Une même série change de prix du simple au double selon le nom du personnage qu'on emploie pour la chercher. Au relevé du 29 août 2026, interrogée sous le nom du premier locataire de ses pages, elle affiche 61,11 $ de médiane brute ; interrogée sous celui de son second locataire, 30,74 $. Il ne s'agit pourtant que d'un seul titre. Une anthologie n'a pas un prix : elle en a autant que de rubriques, et les deux interrogations n'atteignent tout simplement pas les mêmes numéros.
C'est le piège le plus efficace de cette période, parce qu'il ne se voit ni dans les chiffres ni dans les annonces, et qu'il fausse silencieusement toute estimation.

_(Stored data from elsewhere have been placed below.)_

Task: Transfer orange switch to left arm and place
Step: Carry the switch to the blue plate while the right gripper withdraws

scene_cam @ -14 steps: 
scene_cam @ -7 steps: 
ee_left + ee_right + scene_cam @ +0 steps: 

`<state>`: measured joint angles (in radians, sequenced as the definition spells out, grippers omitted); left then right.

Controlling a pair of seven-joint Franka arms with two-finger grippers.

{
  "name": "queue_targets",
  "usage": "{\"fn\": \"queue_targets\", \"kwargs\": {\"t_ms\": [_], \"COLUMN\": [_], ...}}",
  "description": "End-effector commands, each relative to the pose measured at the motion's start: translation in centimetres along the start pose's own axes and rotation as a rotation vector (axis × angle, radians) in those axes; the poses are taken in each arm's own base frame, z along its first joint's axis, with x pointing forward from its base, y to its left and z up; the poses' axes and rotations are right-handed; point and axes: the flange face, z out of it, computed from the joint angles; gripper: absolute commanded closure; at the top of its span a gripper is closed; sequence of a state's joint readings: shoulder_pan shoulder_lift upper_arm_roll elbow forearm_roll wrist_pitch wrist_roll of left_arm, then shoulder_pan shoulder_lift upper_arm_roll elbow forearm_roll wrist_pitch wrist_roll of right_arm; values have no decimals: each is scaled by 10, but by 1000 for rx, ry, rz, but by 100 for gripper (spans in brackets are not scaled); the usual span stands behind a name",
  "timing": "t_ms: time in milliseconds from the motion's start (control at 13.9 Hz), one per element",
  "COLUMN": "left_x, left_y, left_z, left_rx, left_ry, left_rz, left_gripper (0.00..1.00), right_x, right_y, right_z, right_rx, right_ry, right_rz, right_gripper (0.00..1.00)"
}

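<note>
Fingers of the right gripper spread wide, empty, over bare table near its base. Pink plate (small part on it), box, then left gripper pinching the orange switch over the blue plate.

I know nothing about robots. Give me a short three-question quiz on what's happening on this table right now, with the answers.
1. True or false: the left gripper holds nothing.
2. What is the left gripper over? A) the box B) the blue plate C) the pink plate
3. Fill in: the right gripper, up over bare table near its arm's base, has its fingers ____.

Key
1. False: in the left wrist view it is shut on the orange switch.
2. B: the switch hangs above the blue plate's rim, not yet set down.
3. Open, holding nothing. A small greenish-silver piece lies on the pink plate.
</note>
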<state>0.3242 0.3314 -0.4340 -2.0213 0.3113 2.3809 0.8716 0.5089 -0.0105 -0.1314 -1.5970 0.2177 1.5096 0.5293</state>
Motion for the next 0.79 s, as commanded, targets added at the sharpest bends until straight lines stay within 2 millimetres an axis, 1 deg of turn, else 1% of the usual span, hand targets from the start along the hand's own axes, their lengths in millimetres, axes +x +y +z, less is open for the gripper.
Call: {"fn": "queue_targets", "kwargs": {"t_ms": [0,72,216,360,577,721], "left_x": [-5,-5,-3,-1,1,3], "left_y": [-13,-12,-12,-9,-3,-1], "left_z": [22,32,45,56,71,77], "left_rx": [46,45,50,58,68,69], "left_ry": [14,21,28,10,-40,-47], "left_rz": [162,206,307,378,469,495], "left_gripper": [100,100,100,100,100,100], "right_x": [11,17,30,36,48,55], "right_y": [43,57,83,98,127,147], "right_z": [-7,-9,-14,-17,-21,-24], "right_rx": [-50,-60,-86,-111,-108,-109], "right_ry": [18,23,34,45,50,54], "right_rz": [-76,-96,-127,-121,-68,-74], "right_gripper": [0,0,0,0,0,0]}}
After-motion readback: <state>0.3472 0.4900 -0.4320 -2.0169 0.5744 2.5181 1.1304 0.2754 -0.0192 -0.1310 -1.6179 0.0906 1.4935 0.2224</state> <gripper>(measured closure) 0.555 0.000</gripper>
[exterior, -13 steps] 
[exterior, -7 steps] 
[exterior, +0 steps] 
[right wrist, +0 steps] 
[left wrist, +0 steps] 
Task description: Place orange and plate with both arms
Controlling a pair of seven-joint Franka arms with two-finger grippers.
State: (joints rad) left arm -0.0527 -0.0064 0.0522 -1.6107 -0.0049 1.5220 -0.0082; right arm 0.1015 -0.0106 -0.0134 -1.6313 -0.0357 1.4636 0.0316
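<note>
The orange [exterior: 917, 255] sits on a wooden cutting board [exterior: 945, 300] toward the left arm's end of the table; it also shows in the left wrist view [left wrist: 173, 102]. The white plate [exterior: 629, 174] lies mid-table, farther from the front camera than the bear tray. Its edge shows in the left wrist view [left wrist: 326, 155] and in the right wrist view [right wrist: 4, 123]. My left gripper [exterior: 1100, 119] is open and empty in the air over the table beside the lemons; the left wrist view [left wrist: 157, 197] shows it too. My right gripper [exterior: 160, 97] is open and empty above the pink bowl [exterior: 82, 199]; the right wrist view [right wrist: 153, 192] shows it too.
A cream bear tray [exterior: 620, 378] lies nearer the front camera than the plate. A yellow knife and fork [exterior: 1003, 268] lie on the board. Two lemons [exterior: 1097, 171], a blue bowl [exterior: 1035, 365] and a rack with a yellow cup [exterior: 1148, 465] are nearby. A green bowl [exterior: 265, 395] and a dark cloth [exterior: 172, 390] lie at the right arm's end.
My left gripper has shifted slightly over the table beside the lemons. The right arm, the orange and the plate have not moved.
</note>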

La suite décrit ce qu'était ce format, ce que les deux relevés atteignent réellement, ce que l'écart mesure, les erreurs qu'il produit, et comment chercher correctement dans un titre à rubriques multiples.
Ce qu'était ce format
Le fascicule à rubriques multiples est la norme d'une époque, et il a presque entièrement disparu depuis.
Un numéro contenait plusieurs récits sans rapport. Deux ou trois personnages différents s'y partageaient les pages, chacun avec son épisode, sans que rien ne les relie sinon la couverture commune.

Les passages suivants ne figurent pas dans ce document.